Por Ely José de Mattos, economista e professor da Escola de Negócios da PUCRS
Dentre as muitas coisas que estão fora do esquadro no Brasil atual, o discurso talvez seja a mais aguda. E aqui me posiciono diametralmente contrário às manifestações que tenho lido, especialmente na defesa do presidente Jair Bolsonaro, de que se deve ignorar a fala, que é só bravata, que o que importa são as reformas e os atos em sim. Enganam-se. A comunicação é a pedra angular que faz a política e as relações sociais acontecerem, para o bem ou para o mal. No caso do Brasil dos últimos tempos, claramente para o mal.
Desde a semana passada assistimos ao presidente vociferar contra líderes europeus por causa da Amazônia – com o ministro do Meio Ambiente, Ricardo Salles, engrossando esse coro desafinado.
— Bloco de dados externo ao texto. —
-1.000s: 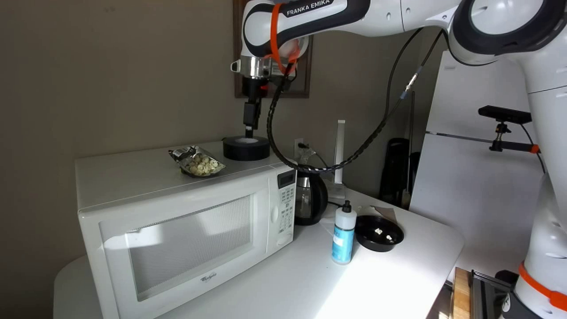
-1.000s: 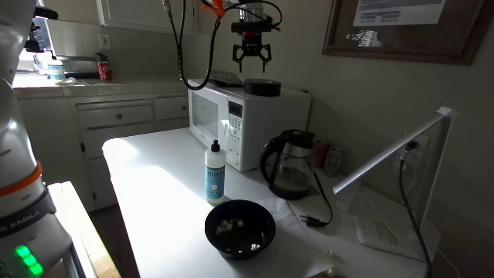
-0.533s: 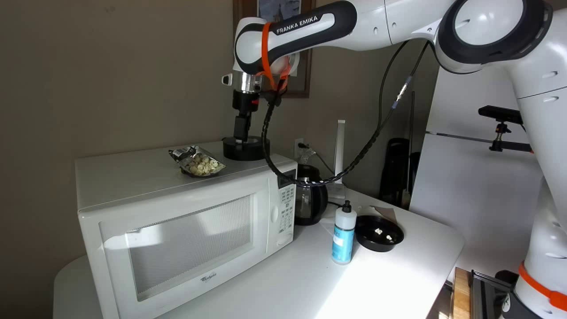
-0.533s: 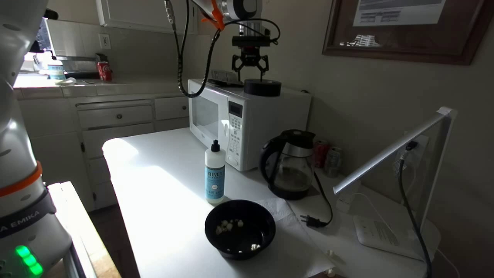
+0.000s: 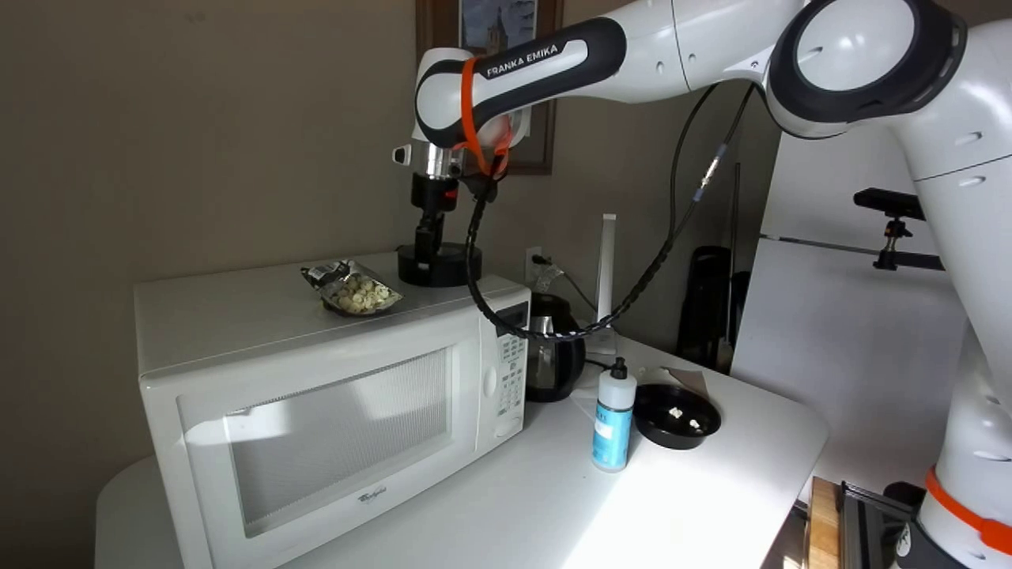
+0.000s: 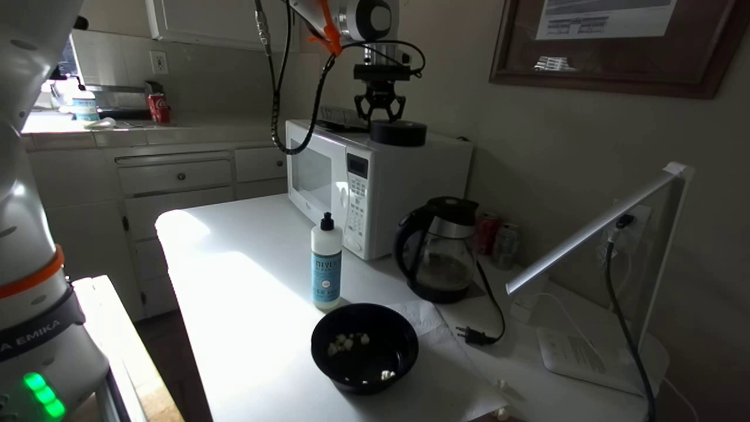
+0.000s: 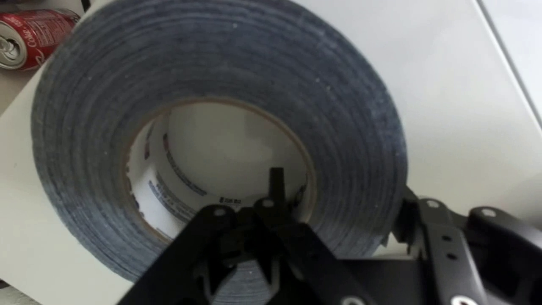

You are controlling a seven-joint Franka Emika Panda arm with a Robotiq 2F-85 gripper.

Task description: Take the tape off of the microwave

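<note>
The tape (image 5: 456,273), a dark thick ring, lies flat on top of the white microwave (image 5: 229,316); both also show in both exterior views. My gripper (image 6: 381,117) is down over the ring's edge, pointing downward. In the wrist view the tape (image 7: 211,55) fills much of the picture. The gripper (image 7: 338,199) straddles its wall: an inner finger (image 7: 277,182) reaches into the hole, and the outer finger's pad (image 7: 405,216) is against or very near the outer side. The jaws stand partly closed; whether the inner finger presses the core is unclear.
A silver bag of pale bits (image 5: 360,292) lies beside the tape on the microwave. On the table stand a glass kettle (image 6: 442,252), a soap bottle (image 6: 326,269), a black bowl (image 6: 364,351) and a white lamp (image 6: 592,231). The wall is close behind. A cable (image 5: 545,335) loops under the arm.
The gripper has come down from above the tape to straddle its wall, and its jaws have drawn much closer together. The tape has not visibly moved.
</note>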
O resultado efetivo deste discurso, desta retórica irresponsável, tem sido a perda de dinheiro para proteção ambiental e o risco de ver o acordo comercial Mercosul-União Europeia ser bloqueado – além, claro, da vergonha que os brasileiros passam a carregar diante de tantos absurdos, não apenas desnecessários e desrespeitosos, mas também tecnicamente equivocados.
E não é apenas com o exterior que os discursos do governo federal têm criado situações delicadas. Também dentro o Brasil a situação é grave, com o encorajamento da polarização e o alimento à ódios dos mais variados. Por exemplo: como será possível fazer política ambiental depois de o presidente, sem ser censurado por ninguém da sua equipe, falar que iria acabar com a "indústria da multa do Ibama", que não assinaria mais nenhuma reserva indígena e ainda sugerir que ONG's ambientalistas seriam responsáveis por incêndios criminosos na Amazônia?
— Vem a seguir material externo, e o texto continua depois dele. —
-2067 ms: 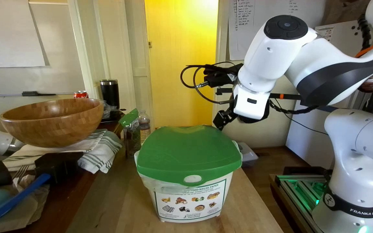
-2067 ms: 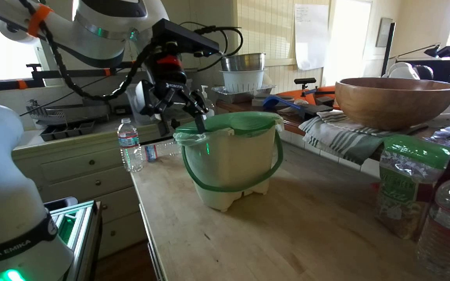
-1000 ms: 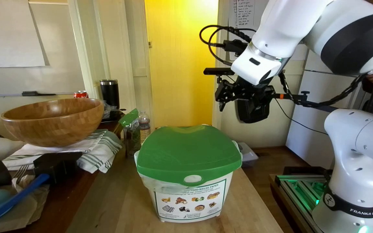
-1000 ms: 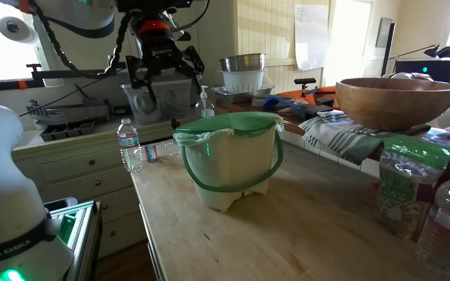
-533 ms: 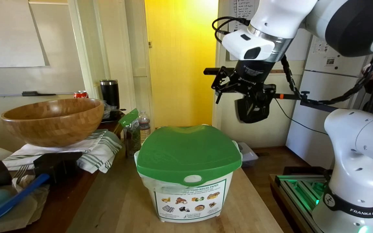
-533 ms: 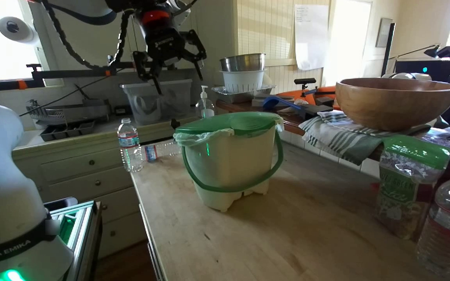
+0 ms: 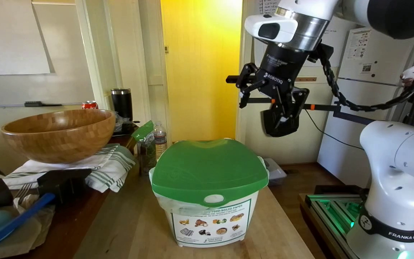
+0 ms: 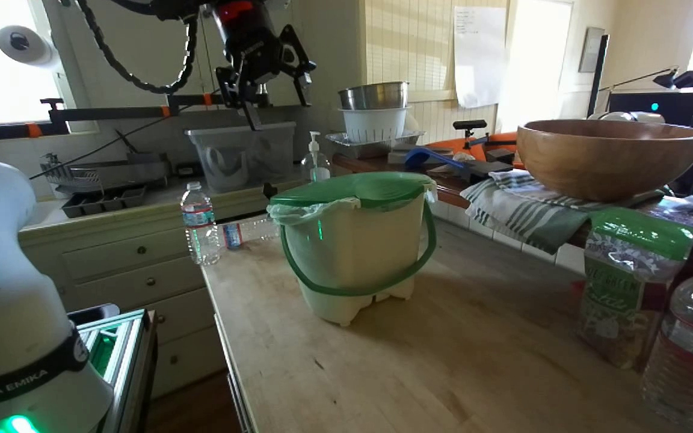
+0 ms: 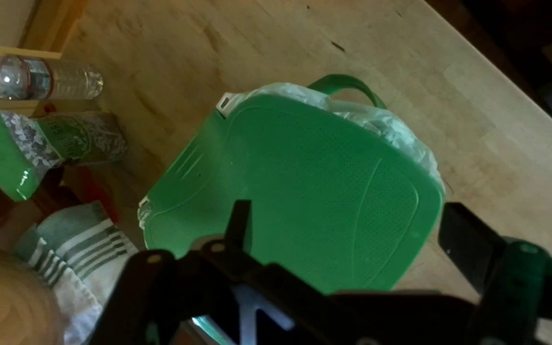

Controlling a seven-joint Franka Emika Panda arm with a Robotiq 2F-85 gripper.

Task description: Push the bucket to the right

O discurso é a principal ferramenta de liderança em uma sociedade. As palavras e a retórica têm o poder de direcionar ideias e ações. Tanto é, que parlamentares trabalham para blindar as casas legislativas dos impactos deste amontado de polêmicas descabidas. Acontece que isso tem um impacto negativo terrível: enquanto tentamos entender essa retórica torta, muitas vezes anti-democrática, reformas importantíssimas são discutidas no Congresso sem o devido diálogo com a população.
Quem argumenta que devemos nos concentrar nas reformas que o Brasil precisa e deixar de lado esses discursos, esquece que não é possível conversar em meio à gritaria. E para se desenvolver, o país precisa conversar, interna e externamente.